*AIM OF THE EXERCISE*.
Among the lines of the material, copy those that hold the string "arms".

━━━ DATASET SECTION

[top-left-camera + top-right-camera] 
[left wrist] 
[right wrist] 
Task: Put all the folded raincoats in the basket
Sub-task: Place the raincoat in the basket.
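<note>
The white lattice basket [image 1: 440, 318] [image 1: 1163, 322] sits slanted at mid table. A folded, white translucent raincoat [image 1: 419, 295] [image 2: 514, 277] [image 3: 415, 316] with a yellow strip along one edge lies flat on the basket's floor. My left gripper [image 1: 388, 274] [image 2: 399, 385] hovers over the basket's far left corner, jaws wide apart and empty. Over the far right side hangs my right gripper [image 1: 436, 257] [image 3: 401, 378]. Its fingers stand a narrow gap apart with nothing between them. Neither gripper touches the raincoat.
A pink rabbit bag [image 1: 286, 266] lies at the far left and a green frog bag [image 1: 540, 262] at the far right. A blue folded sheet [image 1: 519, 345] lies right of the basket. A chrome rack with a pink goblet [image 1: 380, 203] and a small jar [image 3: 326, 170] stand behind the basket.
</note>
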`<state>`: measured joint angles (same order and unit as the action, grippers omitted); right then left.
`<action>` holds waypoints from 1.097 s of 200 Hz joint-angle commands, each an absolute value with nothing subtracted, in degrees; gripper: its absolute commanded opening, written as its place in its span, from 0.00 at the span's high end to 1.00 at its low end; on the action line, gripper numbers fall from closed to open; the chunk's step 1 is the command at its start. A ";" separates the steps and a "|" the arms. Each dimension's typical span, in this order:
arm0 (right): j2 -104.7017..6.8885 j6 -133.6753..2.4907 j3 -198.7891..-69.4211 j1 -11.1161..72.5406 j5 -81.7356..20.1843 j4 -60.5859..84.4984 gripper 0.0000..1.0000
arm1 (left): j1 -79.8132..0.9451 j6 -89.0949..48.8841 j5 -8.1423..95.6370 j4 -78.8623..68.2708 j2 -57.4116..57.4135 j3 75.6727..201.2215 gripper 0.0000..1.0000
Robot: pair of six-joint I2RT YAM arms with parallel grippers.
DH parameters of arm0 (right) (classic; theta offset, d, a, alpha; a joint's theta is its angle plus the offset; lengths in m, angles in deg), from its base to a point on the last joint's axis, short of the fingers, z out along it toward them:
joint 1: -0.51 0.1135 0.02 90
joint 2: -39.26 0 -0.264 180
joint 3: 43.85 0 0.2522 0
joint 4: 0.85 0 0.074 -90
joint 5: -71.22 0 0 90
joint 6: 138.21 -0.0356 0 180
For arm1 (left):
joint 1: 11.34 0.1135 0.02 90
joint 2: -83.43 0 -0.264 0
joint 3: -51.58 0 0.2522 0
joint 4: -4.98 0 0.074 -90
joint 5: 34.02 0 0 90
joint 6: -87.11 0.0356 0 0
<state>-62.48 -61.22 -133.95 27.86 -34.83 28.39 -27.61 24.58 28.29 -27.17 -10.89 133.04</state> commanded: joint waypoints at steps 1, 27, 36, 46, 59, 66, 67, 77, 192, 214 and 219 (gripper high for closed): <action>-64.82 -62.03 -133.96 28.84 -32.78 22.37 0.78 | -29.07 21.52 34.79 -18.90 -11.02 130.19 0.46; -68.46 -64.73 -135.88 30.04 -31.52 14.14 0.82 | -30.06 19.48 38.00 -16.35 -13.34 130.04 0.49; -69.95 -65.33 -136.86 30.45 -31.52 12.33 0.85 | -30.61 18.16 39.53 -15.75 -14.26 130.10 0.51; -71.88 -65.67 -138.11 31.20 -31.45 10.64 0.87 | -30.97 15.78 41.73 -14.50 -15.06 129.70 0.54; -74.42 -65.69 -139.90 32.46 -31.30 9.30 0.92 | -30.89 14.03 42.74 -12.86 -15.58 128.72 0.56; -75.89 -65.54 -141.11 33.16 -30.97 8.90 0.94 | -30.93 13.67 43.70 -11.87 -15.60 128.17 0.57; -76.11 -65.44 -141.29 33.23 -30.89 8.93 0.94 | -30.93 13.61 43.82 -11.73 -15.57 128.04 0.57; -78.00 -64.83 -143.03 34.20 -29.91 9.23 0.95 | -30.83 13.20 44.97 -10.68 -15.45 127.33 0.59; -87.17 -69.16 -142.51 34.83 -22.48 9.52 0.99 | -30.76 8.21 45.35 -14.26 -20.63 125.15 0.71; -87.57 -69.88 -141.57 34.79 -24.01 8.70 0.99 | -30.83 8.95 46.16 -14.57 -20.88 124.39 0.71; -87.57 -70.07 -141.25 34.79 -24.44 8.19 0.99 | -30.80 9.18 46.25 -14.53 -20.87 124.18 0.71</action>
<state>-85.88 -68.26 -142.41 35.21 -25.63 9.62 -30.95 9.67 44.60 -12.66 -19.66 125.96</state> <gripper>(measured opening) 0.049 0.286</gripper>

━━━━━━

*ANSWER SPACE*.
`<action>` holds waypoints from 1.097 s of 200 Hz joint-angle commands, each an absolute value with nothing subtracted, in degrees; gripper: its absolute commanded opening, written as its place in its span, from 0.00 at the span's high end to 1.00 at its low end; on the action line, gripper numbers fall from closed to open; the chunk's step 1 is the command at its start. A ";" separates the steps and a "|" the arms. Each dimension's typical span, in this order:
Robot: pair of six-joint I2RT YAM arms with parallel grippers.

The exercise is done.